Les gendarmes s'efforcent aussi de retrouver la seconde boîte noire, qui enregistre les données du vol (vitesse, altitude, trajectoire). Un défi gigantesque: avec un avion projeté à plus de 700 km/h contre la montagne, la boîte noire d'un poids estimé à sept à dix kiogrammes, «peut se retrouver encastrée», avance l'adjudant-chef Stéphane Laout du peloton de gendarmerie de haute montagne (PGHM) de Grenoble.

«Ouvre cette foutue porte !»

Pendant ce temps, la presse allemande continue d'enquêter sur le profil du copilote et le déroulement du drame. Citant des sources proches de l'enquête ayant eu connaissance du contenu d'une boîte noire, le «Bild am Sonntag» raconte en outre comment le commandant de bord a tenté d'enfoncer la porte du poste de pilotage dont il était sorti.

Le contenu de la boîte noire retrouvée sur les lieux de l'accident a permis de confirmer que le jeune homme s'était enfermé dans le poste de pilotage. Selon Bild, on y entend le commandant hurler: «Nom de Dieu, ouvre cette porte !», puis tenter de l'enfoncer.

«Ouvre cette foutue porte !», répète-t-il en attaquant la porte avec une hache, tandis que retentissent les cris des passagers quelques secondes avant l'impact.

Peur de devenir aveugle

Le Bild am Sonntag croit également savoir que le jeune homme craignait de devenir aveugle d'un oeil en raison d'un décollement de la rétine. On ignore si ses craintes étaient dues à une véritable affection ou à ses problèmes psychologiques.
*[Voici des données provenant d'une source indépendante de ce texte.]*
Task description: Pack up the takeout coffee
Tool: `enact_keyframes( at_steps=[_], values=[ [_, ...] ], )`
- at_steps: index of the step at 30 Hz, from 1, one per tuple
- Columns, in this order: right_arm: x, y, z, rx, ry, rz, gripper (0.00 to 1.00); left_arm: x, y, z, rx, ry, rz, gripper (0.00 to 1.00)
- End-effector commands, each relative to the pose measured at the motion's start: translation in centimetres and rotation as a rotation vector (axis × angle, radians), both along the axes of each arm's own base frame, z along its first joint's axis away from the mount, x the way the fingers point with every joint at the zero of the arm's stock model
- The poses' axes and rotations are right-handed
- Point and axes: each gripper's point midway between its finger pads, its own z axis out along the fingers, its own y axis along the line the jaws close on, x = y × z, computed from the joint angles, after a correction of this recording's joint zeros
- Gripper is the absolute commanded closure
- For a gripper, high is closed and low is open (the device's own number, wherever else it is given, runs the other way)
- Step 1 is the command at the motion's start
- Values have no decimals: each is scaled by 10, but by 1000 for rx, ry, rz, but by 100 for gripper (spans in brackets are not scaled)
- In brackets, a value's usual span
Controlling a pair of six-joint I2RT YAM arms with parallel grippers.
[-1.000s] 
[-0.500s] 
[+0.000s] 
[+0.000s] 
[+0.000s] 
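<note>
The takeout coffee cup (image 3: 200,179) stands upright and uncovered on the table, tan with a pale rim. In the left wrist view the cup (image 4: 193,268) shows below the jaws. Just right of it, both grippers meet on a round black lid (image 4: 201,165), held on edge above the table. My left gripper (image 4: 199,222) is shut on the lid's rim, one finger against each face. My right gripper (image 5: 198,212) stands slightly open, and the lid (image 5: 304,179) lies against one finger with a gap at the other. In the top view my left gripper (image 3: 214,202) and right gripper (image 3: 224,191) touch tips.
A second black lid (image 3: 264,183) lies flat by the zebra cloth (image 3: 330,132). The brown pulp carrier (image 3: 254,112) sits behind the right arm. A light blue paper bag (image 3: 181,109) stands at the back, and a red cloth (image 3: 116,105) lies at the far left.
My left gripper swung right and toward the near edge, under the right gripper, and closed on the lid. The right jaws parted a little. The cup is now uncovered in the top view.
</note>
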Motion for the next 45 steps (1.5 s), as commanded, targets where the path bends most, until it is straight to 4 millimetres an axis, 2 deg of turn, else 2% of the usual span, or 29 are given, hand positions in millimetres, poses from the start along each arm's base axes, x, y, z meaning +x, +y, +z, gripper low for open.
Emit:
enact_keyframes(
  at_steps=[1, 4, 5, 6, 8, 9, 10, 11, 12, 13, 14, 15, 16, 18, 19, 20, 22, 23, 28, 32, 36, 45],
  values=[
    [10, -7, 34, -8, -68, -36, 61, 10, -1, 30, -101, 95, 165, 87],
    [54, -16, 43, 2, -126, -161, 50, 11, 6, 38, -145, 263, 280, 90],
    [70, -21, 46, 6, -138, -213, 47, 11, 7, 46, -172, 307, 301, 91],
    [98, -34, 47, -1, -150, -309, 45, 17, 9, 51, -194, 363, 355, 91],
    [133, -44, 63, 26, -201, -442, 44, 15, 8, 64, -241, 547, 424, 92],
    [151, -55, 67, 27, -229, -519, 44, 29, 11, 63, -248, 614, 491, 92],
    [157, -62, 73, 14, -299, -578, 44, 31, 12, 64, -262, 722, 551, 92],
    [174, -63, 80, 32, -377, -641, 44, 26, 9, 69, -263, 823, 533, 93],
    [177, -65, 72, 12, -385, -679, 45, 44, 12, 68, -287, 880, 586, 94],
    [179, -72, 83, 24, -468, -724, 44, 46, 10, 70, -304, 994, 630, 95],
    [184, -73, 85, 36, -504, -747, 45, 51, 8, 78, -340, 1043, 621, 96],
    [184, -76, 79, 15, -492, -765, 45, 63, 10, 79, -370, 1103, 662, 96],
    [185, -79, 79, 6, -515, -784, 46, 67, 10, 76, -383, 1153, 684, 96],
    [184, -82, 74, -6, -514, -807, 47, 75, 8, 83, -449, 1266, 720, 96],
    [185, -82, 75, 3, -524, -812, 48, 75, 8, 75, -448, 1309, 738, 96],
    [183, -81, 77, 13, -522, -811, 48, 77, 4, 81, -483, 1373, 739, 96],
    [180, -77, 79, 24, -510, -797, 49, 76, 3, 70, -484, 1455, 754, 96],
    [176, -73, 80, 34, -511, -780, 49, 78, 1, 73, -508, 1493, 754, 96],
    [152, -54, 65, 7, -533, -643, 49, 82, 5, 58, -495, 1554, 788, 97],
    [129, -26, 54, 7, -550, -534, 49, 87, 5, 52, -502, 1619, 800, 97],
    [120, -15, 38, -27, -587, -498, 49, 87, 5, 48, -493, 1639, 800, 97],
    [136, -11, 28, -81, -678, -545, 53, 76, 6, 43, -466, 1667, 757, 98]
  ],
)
Selon la Welt am Sonntag,qui cite également un enquêteur haut placé, le copilote «était soigné par plusieurs neurologues et psychiatres». D'importantes quantités de médicaments ont été retrouvées à son domicile, poursuit l'hebdomadaire, ajoutant que la police a retrouvé des notes personnelles selon lesquelles le jeune homme de 27 ans souffrait de graves symptômes dus au stress.

«Voyeurisme» dénoncé

A la Lufthansa, compagnie dont dépend Germanwings, on dit tout ignorer des problèmes de santé du copilote. Le parquet de Düsseldorf, où l'avion aurait dû se poser, s'est quant à lui refusé à tout commentaire sur les révélations de la presse.

En France, le Bureau d'enquêtes et d'analyses (BEA) chargé d'enquêter sur les circonstances du crash s'est dit «consterné» dimanche par la succession de ces «révélations qui relèvent du voyeurisme». Il a affirmé qu'il «ne communiquera que sur les avancées de l'enquête de sécurité».

Samedi, Bild avait publié une interview d'une femme qui disait avoir eu une relation avec le copilote, qui lui aurait dit vouloir «changer le système» et que «tout le monde connaîtrait son nom».